## REQUIRED ACTION
Starting at the first line of the listing below, retype each line up to and including the one that contains "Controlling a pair". Leave pictures out.

## DATA EXTRACT
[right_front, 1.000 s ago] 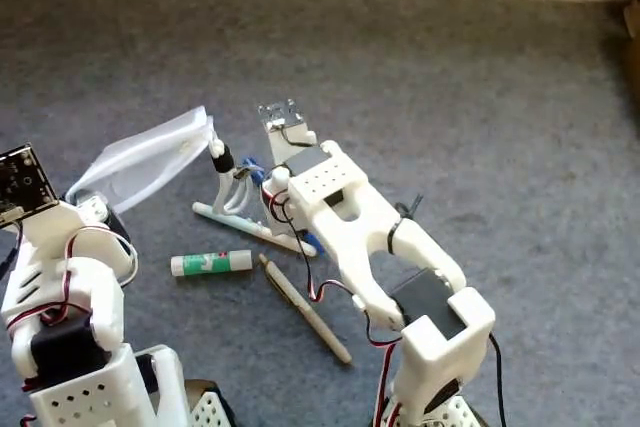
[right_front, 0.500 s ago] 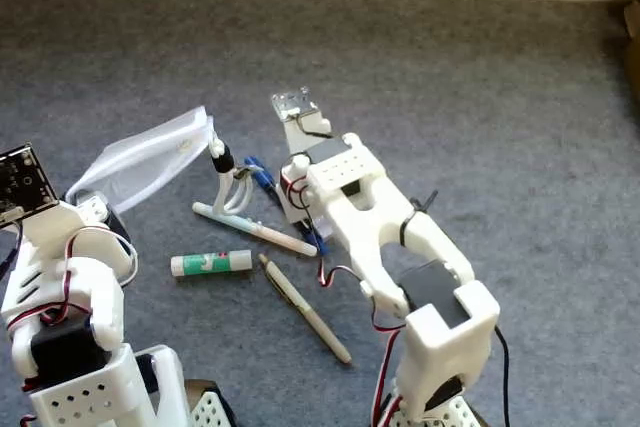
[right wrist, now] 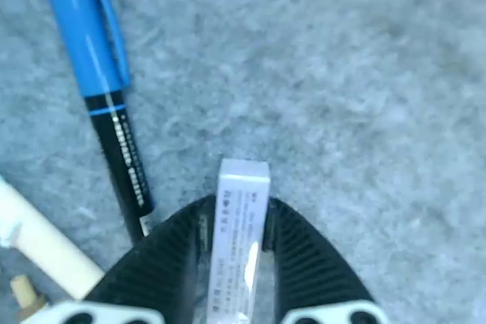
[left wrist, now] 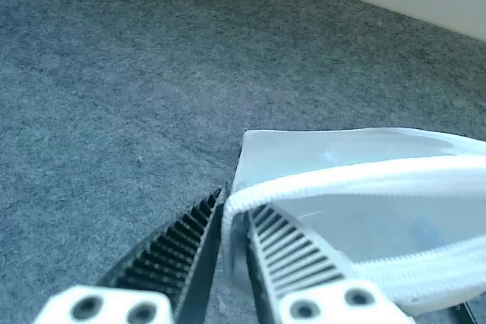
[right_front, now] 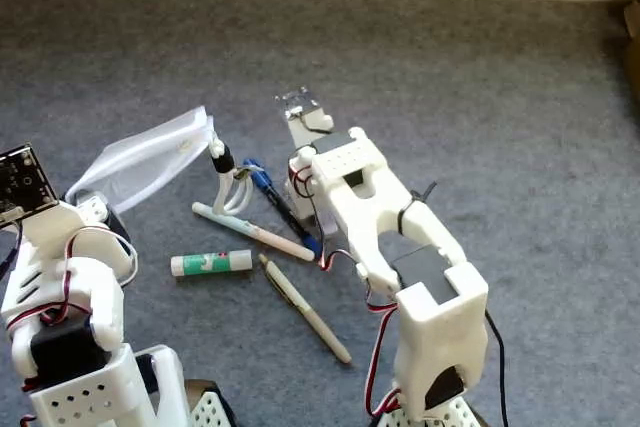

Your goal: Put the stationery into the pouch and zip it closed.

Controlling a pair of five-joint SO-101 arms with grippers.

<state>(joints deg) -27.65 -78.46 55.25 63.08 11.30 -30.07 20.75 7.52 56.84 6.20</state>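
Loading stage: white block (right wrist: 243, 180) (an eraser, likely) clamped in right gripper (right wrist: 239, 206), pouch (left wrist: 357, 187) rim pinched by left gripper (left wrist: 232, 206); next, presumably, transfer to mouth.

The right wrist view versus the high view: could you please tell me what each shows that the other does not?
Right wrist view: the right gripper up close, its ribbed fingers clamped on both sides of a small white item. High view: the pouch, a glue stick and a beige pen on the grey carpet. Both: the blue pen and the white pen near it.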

## WRITTEN ANSWER
[right_front, 1.000 s ago] 
[right_front, 0.500 s ago] 
[right wrist, now] 
[left wrist, now] 
[right_front, now] 

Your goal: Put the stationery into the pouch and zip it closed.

Controlling a pair of five-joint SO-101 arms with grippers.

As written, the answer is complete.